Work to complete — Look below for the line containing "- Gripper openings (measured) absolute"; from there through the line containing "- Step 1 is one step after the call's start", both lines included, please set down each line exactly and nothing else.

Material for the task —
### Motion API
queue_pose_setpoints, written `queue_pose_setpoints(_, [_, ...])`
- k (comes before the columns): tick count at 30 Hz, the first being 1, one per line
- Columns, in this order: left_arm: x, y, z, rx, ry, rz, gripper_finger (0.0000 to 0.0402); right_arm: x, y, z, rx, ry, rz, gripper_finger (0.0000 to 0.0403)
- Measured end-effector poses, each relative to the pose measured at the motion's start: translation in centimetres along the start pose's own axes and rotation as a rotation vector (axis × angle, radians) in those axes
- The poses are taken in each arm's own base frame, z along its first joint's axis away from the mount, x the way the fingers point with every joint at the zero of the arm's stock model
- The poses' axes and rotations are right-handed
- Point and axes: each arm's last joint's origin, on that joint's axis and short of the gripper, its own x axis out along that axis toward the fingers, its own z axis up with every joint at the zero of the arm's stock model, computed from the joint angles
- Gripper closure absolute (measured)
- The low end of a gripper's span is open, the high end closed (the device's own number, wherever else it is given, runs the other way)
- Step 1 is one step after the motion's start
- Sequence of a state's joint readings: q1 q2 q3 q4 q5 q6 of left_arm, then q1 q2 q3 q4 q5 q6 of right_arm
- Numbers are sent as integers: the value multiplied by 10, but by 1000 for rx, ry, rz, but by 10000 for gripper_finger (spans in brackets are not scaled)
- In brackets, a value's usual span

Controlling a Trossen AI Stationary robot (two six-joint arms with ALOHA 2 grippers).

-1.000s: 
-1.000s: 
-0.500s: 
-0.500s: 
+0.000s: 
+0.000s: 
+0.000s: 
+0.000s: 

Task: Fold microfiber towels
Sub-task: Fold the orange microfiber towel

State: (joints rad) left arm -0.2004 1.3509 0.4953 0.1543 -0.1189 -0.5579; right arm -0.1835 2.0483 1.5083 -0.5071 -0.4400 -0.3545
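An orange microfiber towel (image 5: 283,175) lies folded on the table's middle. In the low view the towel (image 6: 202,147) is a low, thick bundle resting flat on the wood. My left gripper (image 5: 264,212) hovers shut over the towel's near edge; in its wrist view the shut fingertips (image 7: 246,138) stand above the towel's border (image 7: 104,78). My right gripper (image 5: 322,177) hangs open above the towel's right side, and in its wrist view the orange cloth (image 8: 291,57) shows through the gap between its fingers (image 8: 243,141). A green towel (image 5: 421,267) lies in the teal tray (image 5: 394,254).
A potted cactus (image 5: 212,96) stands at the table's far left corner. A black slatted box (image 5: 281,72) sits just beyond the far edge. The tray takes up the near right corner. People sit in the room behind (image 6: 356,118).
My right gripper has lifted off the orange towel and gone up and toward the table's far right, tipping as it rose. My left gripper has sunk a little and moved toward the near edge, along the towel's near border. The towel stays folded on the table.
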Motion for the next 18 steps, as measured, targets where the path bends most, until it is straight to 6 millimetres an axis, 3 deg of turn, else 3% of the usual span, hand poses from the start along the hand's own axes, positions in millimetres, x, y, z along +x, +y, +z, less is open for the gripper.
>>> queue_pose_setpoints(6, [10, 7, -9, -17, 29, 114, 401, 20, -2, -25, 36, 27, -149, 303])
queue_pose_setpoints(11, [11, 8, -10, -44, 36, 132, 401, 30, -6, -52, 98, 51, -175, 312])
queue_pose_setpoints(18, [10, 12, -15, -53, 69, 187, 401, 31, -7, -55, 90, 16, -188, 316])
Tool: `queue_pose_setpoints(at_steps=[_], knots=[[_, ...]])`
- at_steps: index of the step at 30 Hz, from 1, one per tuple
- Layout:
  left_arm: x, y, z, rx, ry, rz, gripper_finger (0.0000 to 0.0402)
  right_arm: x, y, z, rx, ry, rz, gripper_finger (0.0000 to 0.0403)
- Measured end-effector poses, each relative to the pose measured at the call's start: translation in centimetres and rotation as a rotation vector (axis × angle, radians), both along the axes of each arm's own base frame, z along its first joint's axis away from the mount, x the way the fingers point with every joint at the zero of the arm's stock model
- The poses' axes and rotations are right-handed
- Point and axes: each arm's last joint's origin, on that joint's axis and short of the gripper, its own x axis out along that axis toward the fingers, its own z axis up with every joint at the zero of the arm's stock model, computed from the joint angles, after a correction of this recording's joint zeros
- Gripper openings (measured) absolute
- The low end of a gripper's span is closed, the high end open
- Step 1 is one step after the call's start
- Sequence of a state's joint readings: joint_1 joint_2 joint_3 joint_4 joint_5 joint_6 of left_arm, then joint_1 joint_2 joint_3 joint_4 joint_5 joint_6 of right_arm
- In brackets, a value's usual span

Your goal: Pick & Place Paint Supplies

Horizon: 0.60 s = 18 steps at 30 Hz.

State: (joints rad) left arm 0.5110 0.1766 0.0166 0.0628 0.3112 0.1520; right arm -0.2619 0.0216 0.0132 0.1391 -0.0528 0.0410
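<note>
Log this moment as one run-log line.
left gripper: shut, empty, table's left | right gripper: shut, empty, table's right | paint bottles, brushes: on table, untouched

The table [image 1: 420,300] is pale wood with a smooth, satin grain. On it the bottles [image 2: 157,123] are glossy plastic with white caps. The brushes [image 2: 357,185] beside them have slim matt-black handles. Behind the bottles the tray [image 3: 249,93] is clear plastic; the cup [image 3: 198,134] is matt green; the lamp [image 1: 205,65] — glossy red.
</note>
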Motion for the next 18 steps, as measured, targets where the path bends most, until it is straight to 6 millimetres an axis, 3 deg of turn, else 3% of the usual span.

Answer area —
- Gripper openings (measured) absolute
- The low end of a gripper's span is closed, the high end open
- Step 1 is one step after the call's start

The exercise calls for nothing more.